### Task to complete
Give the data below again exactly as it stands. Omit the pictures.

········

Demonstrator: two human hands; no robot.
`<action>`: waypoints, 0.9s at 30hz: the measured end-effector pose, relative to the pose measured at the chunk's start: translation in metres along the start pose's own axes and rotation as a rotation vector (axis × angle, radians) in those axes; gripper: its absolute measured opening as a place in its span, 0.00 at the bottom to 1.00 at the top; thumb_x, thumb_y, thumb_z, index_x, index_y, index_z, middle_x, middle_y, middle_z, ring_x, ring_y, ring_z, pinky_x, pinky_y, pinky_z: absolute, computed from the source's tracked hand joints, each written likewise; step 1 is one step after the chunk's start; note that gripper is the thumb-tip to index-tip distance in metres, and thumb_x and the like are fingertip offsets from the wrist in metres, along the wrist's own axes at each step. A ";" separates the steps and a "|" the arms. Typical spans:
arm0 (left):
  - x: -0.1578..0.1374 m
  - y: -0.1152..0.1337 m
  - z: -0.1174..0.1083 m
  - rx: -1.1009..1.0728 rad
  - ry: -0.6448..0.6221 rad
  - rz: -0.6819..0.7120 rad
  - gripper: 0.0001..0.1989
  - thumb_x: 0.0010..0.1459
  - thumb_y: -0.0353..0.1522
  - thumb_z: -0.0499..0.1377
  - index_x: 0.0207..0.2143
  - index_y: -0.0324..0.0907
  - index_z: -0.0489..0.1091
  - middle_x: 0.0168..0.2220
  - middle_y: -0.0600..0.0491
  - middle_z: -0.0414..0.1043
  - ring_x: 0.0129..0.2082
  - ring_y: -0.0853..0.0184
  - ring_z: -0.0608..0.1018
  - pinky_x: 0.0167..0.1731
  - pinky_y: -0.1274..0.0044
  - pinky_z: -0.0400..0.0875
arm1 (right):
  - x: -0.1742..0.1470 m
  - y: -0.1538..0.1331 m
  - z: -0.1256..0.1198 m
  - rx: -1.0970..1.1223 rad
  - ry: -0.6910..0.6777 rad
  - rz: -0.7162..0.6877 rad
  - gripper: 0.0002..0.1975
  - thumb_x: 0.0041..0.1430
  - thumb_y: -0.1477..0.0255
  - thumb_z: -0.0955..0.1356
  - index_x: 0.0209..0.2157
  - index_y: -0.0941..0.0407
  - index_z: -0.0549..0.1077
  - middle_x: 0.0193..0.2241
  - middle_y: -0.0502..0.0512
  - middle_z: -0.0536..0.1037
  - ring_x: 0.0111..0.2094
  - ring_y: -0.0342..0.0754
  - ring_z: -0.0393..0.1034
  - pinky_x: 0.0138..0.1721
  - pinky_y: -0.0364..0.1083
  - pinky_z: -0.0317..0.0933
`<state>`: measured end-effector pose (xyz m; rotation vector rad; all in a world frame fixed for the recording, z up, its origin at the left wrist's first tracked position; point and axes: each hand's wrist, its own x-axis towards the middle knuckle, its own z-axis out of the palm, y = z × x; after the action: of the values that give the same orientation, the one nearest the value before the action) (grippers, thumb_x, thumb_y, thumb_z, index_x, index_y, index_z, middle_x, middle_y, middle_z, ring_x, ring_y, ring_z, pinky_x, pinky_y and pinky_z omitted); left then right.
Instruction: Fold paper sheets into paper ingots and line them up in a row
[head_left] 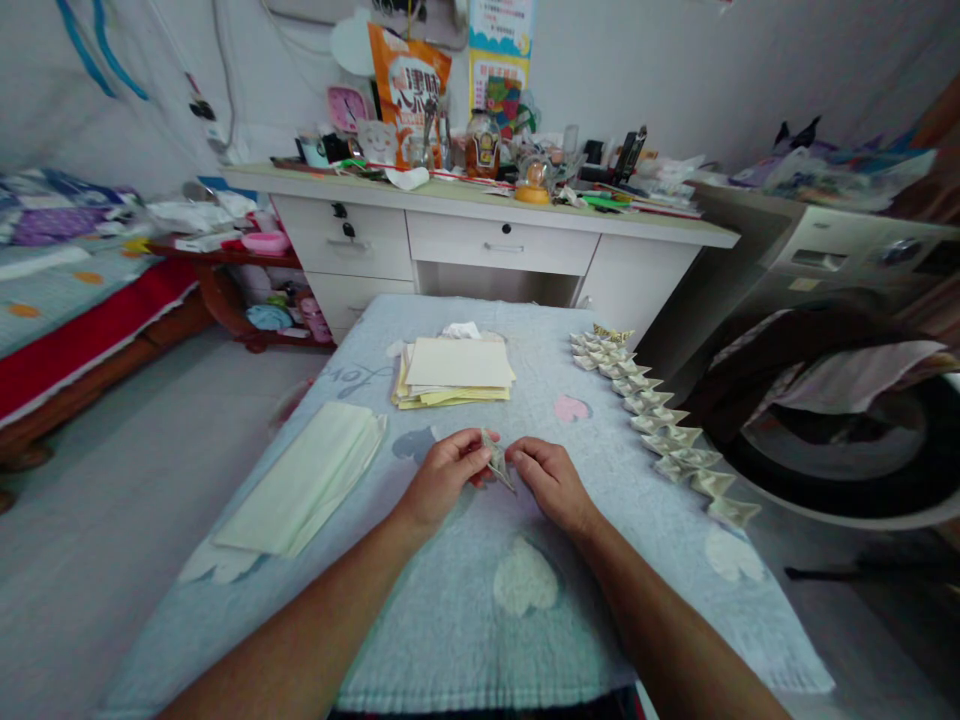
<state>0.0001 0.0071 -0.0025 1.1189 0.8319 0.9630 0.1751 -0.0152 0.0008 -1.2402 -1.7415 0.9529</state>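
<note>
Between my hands, over the middle of the cloth-covered table (622, 590), is a small folded paper piece (497, 462). My left hand (448, 475) pinches it between thumb and fingers. At its right edge is my right hand (551, 480), fingers curled and thumb against the forefinger; whether it grips the paper I cannot make out. A row of folded paper boats (651, 402) runs down the right side. Beyond my hands lies a stack of cream and yellow paper sheets (459, 362). Long pale green paper sheets (304, 480) lie to the left.
Behind the table stands a white desk (502, 245) crowded with jars, an orange bag (409, 90) and a pink clock (346, 107). A washing machine (840, 250) with its round door (810, 490) open is at the right. A bed (82, 310) is at the left.
</note>
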 end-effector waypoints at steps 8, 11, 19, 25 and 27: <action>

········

### Answer to this exercise
Demonstrator: two human hands; no robot.
`<action>`: waypoints, 0.9s at 30hz: the measured end-effector pose, relative to the pose measured at the chunk's start: translation in metres along the start pose's own axes and rotation as a rotation vector (axis × angle, radians) in those axes; gripper: its absolute measured opening as a place in its span, 0.00 at the bottom to 1.00 at the top; thumb_x, thumb_y, thumb_z, index_x, index_y, index_z, middle_x, middle_y, middle_z, ring_x, ring_y, ring_z, pinky_x, pinky_y, pinky_z: absolute, computed from the source's tracked hand joints, each written likewise; step 1 is one step after the chunk's start; note that gripper is the thumb-tip to index-tip distance in metres, and thumb_x and the like are fingertip offsets from the wrist in metres, along the wrist's own axes at each step. A ";" separates the steps and a "|" the arms. Typical spans:
arm0 (left):
  - x: -0.1578..0.1374 m
  - y: -0.1152..0.1337 m
  - z: -0.1174..0.1083 m
  - rx: -1.1009..1.0728 rad
  - ry: -0.6448..0.6221 rad
  - rz: -0.6819..0.7120 rad
  - gripper: 0.0001..0.1989
  - thumb_x: 0.0010..0.1459
  - thumb_y: -0.0353..0.1522
  - thumb_z: -0.0499..0.1377
  - index_x: 0.0207..0.2143
  - index_y: -0.0324..0.0907
  - index_z: -0.0489..0.1091
  - middle_x: 0.0168..0.2220
  - middle_y: -0.0600..0.0491
  - middle_z: -0.0414..0.1043
  - ring_x: 0.0129..0.2082
  - ring_y: -0.0853..0.0184
  - ring_z: -0.0608..0.1018
  - pinky_x: 0.0167..0.1731
  - pinky_y: -0.1274..0.0044
  - pinky_z: -0.0400..0.0875
arm1 (right):
  - x: -0.1742..0.1470 m
  - y: -0.1538..0.1331 m
  - z: -0.1256..0.1198 m
  - rx: -1.0970..1.1223 rad
  - ry: -0.6910..0.6777 rad
  - rz: -0.7162..0.6877 rad
  - gripper: 0.0002..0.1975
  - thumb_x: 0.0041..0.1430
  - thumb_y: -0.1477..0.0255
  - thumb_z: -0.0955..0.1356
  - index_x: 0.0209..0.2157
  - index_y: -0.0941..0.0407
  - index_z: -0.0549..0.1077
  - middle_x: 0.0193..0.2241
  - middle_y: -0.0502..0.0512
  - middle_z: -0.0536..0.1037
  - ring_x: 0.0111..0.2094
  - ring_y: -0.0342..0.0754
  - ring_z: -0.0393..0.1034
  - pinky_x: 0.0138..0.1721
  - pinky_y: -0.0364..0.1083
  - pinky_z: -0.0317..0.0933
`<state>`: measured end-effector pose (xyz m; rotation vector rad; all in a world frame fixed for the recording, z up, its origin at the left wrist's first tracked position; point and axes: each hand's wrist, its own x-axis towards the middle knuckle, its own z-axis out of the palm, y = z × x; after the action: of the values that give the same orientation, the one nearest the value before the action) (grippers, thumb_x, thumb_y, thumb_z, index_x, index_y, index_z, middle_x, middle_y, middle_z, ring_x, ring_y, ring_z, pinky_x, pinky_y and pinky_z omitted); left then right.
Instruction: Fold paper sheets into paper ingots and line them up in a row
[head_left] 
<state>0.0001 0.0071 -0.0025 1.1189 0.8319 0.9630 0.1751 -0.0152 0.0008 -1.2402 -1.7415 0.9529</state>
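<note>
Between my hands, over the middle of the cloth-covered table (622, 590), is a small folded paper piece (497, 462). My left hand (448, 475) pinches it between thumb and fingers. At its right edge is my right hand (551, 480), fingers curled and thumb against the forefinger; whether it grips the paper I cannot make out. A row of folded paper boats (651, 402) runs down the right side. Beyond my hands lies a stack of cream and yellow paper sheets (459, 362). Long pale green paper sheets (304, 480) lie to the left.
Behind the table stands a white desk (502, 245) crowded with jars, an orange bag (409, 90) and a pink clock (346, 107). A washing machine (840, 250) with its round door (810, 490) open is at the right. A bed (82, 310) is at the left.
</note>
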 end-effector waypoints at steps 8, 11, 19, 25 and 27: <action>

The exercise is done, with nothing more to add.